• **Exercise description**
A single stretch of the material below is to be transcribed exactly, starting at the line with "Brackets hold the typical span" and ending after the line with "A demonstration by".

• **Data extract**
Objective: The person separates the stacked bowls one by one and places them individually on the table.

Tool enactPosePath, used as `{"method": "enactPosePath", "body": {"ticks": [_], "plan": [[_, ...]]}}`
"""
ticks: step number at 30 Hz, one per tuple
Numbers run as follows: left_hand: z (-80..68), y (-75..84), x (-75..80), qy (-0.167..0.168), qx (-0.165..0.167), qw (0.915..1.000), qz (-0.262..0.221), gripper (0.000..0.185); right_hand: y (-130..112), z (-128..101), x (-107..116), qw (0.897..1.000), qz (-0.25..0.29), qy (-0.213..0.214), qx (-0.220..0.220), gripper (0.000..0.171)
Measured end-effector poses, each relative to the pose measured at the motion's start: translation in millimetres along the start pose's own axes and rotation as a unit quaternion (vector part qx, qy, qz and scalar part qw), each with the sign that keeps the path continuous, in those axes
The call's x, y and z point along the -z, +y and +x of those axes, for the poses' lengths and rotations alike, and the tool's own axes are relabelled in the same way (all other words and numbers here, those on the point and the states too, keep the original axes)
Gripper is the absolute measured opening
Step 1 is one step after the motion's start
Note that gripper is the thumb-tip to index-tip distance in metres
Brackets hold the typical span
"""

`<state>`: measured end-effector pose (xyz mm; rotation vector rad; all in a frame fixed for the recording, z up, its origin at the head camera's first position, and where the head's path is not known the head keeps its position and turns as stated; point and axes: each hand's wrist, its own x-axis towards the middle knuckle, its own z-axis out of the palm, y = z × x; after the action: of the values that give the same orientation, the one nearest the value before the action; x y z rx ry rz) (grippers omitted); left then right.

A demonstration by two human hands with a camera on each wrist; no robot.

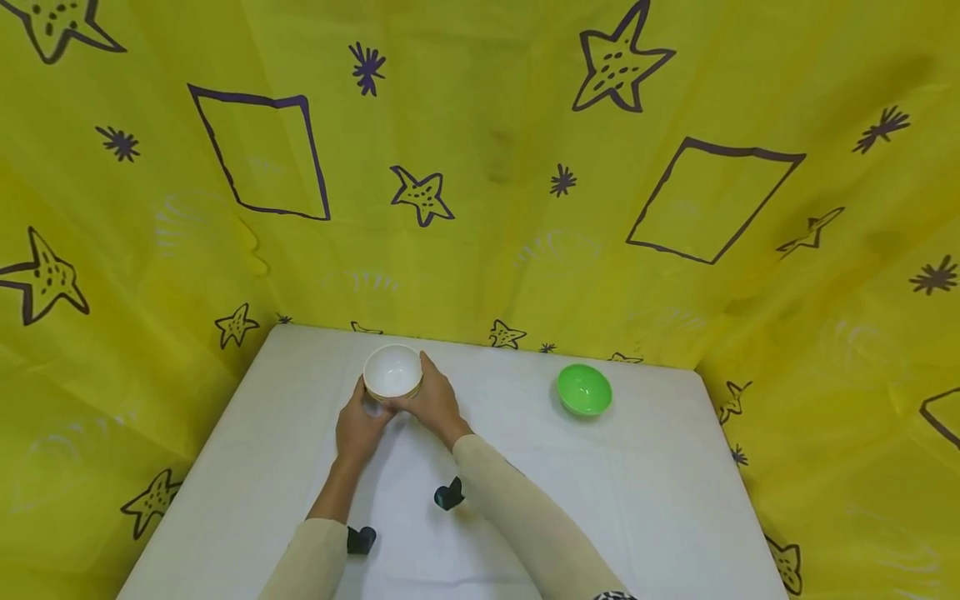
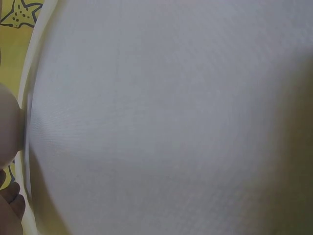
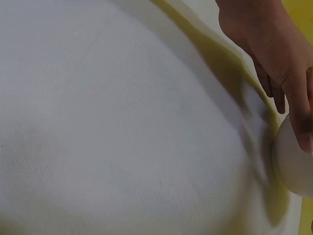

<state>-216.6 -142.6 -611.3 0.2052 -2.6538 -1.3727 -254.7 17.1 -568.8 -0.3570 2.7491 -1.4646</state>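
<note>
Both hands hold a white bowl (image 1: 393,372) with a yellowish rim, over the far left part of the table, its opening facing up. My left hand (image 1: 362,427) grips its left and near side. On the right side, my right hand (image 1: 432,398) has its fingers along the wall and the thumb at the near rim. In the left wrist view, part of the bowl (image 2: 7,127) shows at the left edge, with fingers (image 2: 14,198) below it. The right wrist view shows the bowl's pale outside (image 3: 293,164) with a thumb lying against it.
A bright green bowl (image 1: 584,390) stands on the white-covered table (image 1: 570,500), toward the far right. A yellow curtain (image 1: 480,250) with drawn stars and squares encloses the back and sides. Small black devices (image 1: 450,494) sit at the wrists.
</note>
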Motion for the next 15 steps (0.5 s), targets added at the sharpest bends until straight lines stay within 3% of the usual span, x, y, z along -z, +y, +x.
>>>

• **Reply**
Brackets hold the typical span
"""

`<state>`: measured end-effector pose (xyz mm; rotation vector rad; all in a frame fixed for the recording, z up, its origin at the head camera's first position, and where the head's path is not known the head keeps its position and turns as stated; point and axes: each hand's wrist, its own x-axis towards the middle knuckle, its own z-axis out of the palm, y = z × x; after the action: of the values that give the same orientation, the one nearest the value before the action; x y z rx ry rz) (grippers omitted); left then right.

A demonstration by two human hands with a camera on each wrist; no robot.

What this exercise required has been given in full.